Classificar o trabalho
de António Jorge Gonçalves como “inclassificável” é uma opção possível, mas
fácil. Em banda desenhada, ilustração, cartoon, cenografia ou performance há
sempre uma componente temporal, um movimento que sugere percursos, não necessariamente
uma narrativa. É certo que obras iniciais como “As aventuras de Filipe Seems”
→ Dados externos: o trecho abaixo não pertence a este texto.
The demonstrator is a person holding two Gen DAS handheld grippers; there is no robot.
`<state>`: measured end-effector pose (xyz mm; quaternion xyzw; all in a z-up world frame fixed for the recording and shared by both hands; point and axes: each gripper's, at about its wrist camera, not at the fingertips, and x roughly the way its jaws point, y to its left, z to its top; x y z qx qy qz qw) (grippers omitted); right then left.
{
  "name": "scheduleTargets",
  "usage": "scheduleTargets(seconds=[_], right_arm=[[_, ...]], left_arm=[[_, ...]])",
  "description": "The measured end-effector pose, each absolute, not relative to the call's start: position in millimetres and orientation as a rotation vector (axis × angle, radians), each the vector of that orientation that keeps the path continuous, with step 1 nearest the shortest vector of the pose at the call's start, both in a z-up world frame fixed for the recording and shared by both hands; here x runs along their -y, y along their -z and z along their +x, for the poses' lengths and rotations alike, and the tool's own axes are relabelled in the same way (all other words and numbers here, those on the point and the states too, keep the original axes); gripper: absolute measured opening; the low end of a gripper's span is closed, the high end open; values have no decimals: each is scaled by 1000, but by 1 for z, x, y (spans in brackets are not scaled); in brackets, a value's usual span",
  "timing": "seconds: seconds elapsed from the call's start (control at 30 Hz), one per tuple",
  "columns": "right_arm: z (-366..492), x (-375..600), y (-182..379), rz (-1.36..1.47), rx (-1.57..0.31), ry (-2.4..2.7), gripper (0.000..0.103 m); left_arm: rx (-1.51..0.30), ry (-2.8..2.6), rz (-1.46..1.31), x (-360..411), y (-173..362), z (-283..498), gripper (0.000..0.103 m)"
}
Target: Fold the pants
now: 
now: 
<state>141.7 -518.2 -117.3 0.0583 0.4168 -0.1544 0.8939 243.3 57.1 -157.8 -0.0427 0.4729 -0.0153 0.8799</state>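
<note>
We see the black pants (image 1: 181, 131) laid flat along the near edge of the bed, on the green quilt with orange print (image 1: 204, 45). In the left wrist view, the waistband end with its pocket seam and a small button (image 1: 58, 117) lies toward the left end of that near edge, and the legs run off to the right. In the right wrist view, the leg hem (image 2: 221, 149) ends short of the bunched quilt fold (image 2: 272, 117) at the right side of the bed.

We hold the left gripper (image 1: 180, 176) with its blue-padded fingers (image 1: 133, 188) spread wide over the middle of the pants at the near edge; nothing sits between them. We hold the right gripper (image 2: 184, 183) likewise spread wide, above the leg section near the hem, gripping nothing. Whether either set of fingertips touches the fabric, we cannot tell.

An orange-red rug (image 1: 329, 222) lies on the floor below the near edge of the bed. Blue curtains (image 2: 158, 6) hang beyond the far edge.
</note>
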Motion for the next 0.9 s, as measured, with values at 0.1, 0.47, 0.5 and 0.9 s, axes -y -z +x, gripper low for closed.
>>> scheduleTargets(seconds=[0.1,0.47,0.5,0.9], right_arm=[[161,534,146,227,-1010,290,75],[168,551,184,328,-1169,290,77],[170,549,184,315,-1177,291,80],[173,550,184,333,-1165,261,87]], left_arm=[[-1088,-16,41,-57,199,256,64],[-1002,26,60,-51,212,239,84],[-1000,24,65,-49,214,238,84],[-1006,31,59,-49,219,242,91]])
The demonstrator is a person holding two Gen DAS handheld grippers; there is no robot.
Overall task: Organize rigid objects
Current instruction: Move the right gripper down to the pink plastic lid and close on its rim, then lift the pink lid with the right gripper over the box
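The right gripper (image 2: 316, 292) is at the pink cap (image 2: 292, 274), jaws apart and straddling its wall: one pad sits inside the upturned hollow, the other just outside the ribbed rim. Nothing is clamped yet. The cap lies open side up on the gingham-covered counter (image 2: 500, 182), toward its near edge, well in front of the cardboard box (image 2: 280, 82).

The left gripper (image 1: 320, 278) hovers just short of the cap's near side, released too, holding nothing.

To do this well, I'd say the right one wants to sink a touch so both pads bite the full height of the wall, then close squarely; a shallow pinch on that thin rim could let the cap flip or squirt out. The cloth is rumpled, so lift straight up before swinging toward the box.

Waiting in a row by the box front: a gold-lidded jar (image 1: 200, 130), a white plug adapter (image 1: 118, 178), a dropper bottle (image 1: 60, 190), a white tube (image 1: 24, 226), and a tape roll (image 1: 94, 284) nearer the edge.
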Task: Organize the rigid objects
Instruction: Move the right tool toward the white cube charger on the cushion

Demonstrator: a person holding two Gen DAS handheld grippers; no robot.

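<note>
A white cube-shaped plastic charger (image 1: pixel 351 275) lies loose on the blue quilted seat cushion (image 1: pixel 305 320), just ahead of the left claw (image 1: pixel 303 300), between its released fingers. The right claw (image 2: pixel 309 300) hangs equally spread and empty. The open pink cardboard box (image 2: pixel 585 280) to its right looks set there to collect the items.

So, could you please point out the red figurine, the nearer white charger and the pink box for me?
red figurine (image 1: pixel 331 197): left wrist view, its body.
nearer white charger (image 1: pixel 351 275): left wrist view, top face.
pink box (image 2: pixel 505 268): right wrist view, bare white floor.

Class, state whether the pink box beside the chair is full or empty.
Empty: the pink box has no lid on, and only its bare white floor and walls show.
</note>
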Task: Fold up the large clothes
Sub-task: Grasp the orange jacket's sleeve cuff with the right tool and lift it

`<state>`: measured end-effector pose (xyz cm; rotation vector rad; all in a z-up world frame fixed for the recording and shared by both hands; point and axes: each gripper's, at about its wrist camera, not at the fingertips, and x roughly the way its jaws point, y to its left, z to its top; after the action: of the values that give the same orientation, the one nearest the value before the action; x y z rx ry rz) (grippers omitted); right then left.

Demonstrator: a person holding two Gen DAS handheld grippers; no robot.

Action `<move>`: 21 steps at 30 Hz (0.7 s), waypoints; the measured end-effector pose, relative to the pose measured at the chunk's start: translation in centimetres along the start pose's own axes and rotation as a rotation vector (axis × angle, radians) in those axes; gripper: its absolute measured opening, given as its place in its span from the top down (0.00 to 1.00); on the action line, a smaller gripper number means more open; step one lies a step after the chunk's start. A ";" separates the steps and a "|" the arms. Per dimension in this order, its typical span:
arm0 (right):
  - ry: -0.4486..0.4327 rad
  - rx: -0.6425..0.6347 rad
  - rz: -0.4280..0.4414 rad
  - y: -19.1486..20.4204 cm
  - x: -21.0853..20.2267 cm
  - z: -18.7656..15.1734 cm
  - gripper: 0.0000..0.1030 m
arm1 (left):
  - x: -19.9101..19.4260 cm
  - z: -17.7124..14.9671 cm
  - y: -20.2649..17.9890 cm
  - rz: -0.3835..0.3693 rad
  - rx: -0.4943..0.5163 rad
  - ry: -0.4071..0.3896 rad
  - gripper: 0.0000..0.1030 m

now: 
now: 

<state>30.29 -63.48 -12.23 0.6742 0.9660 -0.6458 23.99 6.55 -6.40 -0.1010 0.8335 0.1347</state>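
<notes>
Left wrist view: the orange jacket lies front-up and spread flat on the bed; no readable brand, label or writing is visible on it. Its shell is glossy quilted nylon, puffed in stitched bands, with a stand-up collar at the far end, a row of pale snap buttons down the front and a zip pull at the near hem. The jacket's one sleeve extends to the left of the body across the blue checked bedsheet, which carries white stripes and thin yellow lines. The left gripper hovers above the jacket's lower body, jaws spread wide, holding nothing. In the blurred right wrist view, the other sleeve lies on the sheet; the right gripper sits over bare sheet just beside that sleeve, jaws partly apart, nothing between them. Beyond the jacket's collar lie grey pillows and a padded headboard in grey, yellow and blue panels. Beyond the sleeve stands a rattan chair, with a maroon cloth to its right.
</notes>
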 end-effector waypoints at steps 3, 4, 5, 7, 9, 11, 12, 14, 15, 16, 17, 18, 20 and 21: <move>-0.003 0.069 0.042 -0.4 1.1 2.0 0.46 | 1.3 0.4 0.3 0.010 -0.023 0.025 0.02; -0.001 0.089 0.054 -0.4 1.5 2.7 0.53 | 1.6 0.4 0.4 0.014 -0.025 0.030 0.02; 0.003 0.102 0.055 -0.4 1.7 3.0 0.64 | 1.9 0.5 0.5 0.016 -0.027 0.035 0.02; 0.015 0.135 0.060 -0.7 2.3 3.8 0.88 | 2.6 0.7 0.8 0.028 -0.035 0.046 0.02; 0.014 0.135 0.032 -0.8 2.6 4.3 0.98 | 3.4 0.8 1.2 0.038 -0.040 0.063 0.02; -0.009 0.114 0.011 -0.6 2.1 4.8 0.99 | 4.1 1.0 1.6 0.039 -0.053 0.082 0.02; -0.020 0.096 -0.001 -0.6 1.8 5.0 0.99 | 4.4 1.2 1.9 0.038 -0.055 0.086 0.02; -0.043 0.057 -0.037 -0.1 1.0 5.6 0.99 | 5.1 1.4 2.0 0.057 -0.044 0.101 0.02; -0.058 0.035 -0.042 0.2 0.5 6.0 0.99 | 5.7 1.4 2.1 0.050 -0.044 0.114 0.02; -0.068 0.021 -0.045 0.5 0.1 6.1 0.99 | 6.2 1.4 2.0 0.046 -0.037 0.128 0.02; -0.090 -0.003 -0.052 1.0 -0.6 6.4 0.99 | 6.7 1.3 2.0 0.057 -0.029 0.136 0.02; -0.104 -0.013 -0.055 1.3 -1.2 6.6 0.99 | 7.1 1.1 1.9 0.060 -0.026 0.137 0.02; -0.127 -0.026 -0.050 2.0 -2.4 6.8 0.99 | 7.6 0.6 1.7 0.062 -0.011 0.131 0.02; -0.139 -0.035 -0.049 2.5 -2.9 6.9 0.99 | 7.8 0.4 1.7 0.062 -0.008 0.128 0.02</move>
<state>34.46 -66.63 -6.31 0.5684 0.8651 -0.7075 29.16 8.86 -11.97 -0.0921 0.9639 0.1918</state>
(argumentos de Nuno Artur Silva) tinham uma matriz de BD franco-belga afiliada
à retoma contemporânea da “linha clara”, que se foi desvanecendo (em termos de
história e estilo) no último volume da trilogia, nas colaborações com Rui Zink
(“A arte suprema”, “Rei”), e em trabalhos a solo, como “O Sr. Abílio”, “Subway
Life”, ou o mais recente “A minha casa não tem dentro” (abysmo).
Resultado indireto de
um problema de saúde grave do qual o autor recuperou, mas que implicou uma
intervenção cirúrgica complexa e uma convalescença longa, é importante dizer
desde logo que, apesar de toda a atenção que (muito justamente) foi dada a este
notável livro e à história da sua génese, “A minha casa não tem dentro” merece
ser encarado de um modo “neutral”, no sentido em que o trabalho de António
Jorge Gonçalves tem um poder evocativo, entre a maravilha e o medo, que
transcende qualquer contextualização. Até porque, e apesar da tonalidade que este
adjetivo em particular sempre carrega consigo, esta é uma obra acessível,
certamente mais do que outros livros do autor, incluindo colaborações com
argumentistas. Pode não o parecer a uma primeira vista/leitura, mas as palavras
e imagens constroem, não bem uma narrativa, mas um conjunto evolutivo de
momentos ou estados de espírito, sendo de destacar o uso de cor e sombra.
O livro não mistura
palavras e desenhos, umas e outros fazem o seu caminho, com as palavras
(obedientemente em quadradinhos) a resumirem memórias de diferentes instantes,
e a balizarem conjuntos temáticos de imagens mudas de traço grosso, onde a cor
promove acentos de azul e vermelho, a princípio separados, mais tarde juntos ou
fundidos. O simbolismo é aqui para quem o quiser apanhar; e, depois de uma capa
que não o parece, o próprio autor faz um aviso eloquente logo no início: cada
leitor interpreta por sua conta e risco. Entre representações de caos
organizado sobressaem alterações de escala, personagens sem rosto, e uma menina
protagonista (?) que deambula num cenário feito de formas geométricas,
pormenores de habitações mutadas, cenas mitológicas ou espetáculos circenses. A
menina exerce apenas uma natural curiosidade, ou está à beira de se perder em
perigos insuspeitos? As mãos que tudo apontam querem proteger ou esmagar? As
multidões sem rosto representam um comentário irónico às típicas fotografias de
família espalhadas pela casa, ou são um sinal de desagregação e perda de
memória? António Jorge Gonçalves escolhe aspetos do familiar, e distorce-os numa
visão febril onde se sentem evocações de isolamento, medo, dor, esperança. No
final compreensivelmente otimista de “A minha casa não tem dentro” as figuras
humanas surgem com caras concretas, as portas abrem-se para um branco que
esperamos seja luz. (Sobre)vive-se, vence-se a dor, passa-se outro limiar.
Como, noutro registo,
Diniz Conefrey, António Jorge Gonçalves parte de uma matriz com elementos e
convenções da banda desenhada, adaptando-os a um ritmo que é apenas seu. Convidando
cada leitor a fazer o mesmo. Sem pedir explicações, nem oferecer as suas em
troca.
A minha casa não tem dentro. Desenhos e texto de António Jorge
Gonçalves. abysmo. 150 pp., 20 Euros.